Three main elements:

  1. Constraints (invariants, pre/postconditions)

  2. Collection classes (Set, Bag, Sequence)

  3. Navigation (walking through class diagrams)

Tool support: Rational Rose, ArgoUML, Eclipse, Poseidon, Enterprise Architect, and others.

Why OCL

UML diagrams describe structural relationships well but lack precision about functional details. OCL extends UML with:

  • Class invariants — properties always true for a class

  • Pre/postconditions — precise descriptions of operations

  • Guards on state chart transitions

Uses of OCL

  • Specify invariants on classes in class model diagrams

  • Describe pre/postconditions on operations

  • Specify derivation rules for derived attributes

  • Describe guards on statechart transitions

  • Specify targets for messages and actions

  • Specify type invariants for stereotypes

  • Use as a query language over class model instances

Syntax

OCL has a single statement form:

context <identifier>
<constraint-kind>: <boolean-expression>
  • context — names the class or operation in the UML diagram

  • constraint-kind — one of: inv (invariant), pre (precondition), post (postcondition)

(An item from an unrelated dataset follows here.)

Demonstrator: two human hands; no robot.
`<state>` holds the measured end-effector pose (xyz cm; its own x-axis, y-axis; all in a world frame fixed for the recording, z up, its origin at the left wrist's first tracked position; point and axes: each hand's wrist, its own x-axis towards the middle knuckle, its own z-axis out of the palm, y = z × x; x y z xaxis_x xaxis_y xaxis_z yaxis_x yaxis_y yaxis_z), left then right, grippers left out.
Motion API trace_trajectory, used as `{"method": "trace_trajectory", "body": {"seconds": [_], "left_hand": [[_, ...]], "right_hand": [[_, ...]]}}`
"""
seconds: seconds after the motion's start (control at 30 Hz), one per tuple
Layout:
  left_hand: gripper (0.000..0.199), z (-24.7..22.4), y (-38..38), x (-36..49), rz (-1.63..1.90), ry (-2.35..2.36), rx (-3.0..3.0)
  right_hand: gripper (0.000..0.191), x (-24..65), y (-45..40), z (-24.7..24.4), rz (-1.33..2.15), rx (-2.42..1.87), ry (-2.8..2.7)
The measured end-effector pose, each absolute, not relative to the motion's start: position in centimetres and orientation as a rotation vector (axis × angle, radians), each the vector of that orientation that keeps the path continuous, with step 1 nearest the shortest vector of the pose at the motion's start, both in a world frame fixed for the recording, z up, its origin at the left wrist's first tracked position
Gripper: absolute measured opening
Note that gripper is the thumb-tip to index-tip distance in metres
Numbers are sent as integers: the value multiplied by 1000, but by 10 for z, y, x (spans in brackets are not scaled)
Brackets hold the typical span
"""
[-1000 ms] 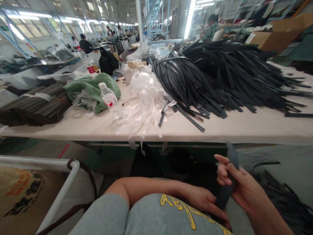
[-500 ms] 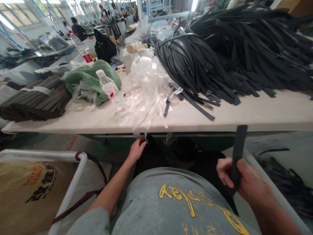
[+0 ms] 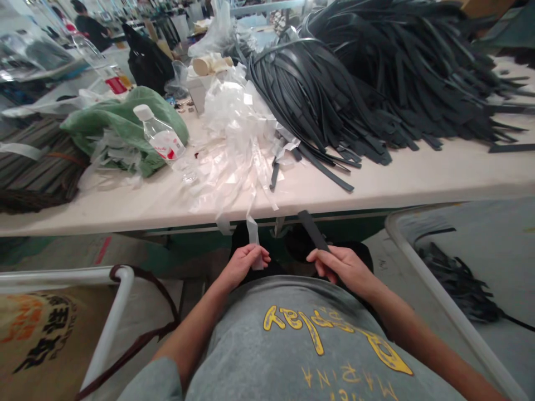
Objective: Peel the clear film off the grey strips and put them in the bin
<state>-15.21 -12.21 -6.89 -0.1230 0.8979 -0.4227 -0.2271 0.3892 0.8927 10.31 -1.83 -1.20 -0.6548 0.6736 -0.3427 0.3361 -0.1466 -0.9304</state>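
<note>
Between the thumb and fingers of my left hand (image 3: pixel 249 262) is a translucent white plastic strip (image 3: pixel 252 228), whose upper end runs up to the table edge. My right hand (image 3: pixel 340 266) grips a flat dark grey strap (image 3: pixel 312 229), its free end pointing up and to the left. Both hands are in front of my body, just below the table edge, with a gap between them. A heap of clear plastic strips (image 3: pixel 234 133) lies on the table above my left hand. Beyond it to the right spreads a large pile of dark straps (image 3: pixel 326 106).
On the table (image 3: pixel 401 184) a plastic bottle (image 3: pixel 161 136) leans against a green cloth (image 3: pixel 125 120). A bundle of dark strips (image 3: pixel 37 172) lies far left. Low at left stands a white-framed cart (image 3: pixel 104 328); at right, a bin (image 3: pixel 422 273) contains dark straps. A person (image 3: pixel 90 28) sits behind.
My right hand has swung inward from the right with the dark strap, closer to my left hand. My left hand has drawn the plastic strip slightly right and down. The view has shifted right.
</note>
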Motion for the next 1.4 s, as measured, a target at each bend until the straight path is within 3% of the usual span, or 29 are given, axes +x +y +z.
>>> {"method": "trace_trajectory", "body": {"seconds": [0.2, 0.4, 0.83, 1.13, 1.4], "left_hand": [[40, -50, -134, -134, 1062, 1091, 490], [40, -43, -138, -131, 1105, 1151, 490], [19, -35, -127, -127, 915, 1222, 621], [36, -24, -105, -111, 1269, 1121, 200], [30, -9, -87, -82, 1346, 1057, 113]], "right_hand": [[37, 18, -16, -22, 1834, -996, -2063], [27, -12, -12, -24, 1688, -922, -2161], [21, 1, -5, -10, 1468, -850, -2257], [48, 93, -28, 30, 1709, -844, -2315], [46, 122, -52, 24, 1449, -997, -2612]]}}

  • boolean-expression — the actual constraint

OCL constraints are inherently connected to UML class model diagrams.

Invariants

An invariant (keyword inv) is a property that is always true — an essential relationship among object values in the system. Equivalent to integrity constraints in relational databases.

Example:

context LargeCompany
inv: numberOfEmployees > 50

Pre and Postconditions

Used to specify what it means to invoke an operation:

  • pre — circumstances under which the operation may execute

  • post — what must be true after execution (relationship of return value to input parameters, and/or effects on instance variables)

Example — square root:

context Real::squareRoot(): Real
pre: self >= 0
post: self = result * result

The result keyword refers to the return value of the operation.

Attribute Changes and @pre

Since OCL uses = for equality (not assignment), expressing state changes requires the @pre suffix to denote the value before the operation executed.

Example — bank deposit:

context Account::deposit(amount: Real)
pre: amount > 0
post: balance = balance@pre + amount

Example — swap operation:

context MyClass::swap()
post: a = b@pre and b = a@pre

Built-in Types and Operations

  • Boolean — and, or, xor, not, implies

  • Integer / Real — arithmetic operations (+, -, *, /)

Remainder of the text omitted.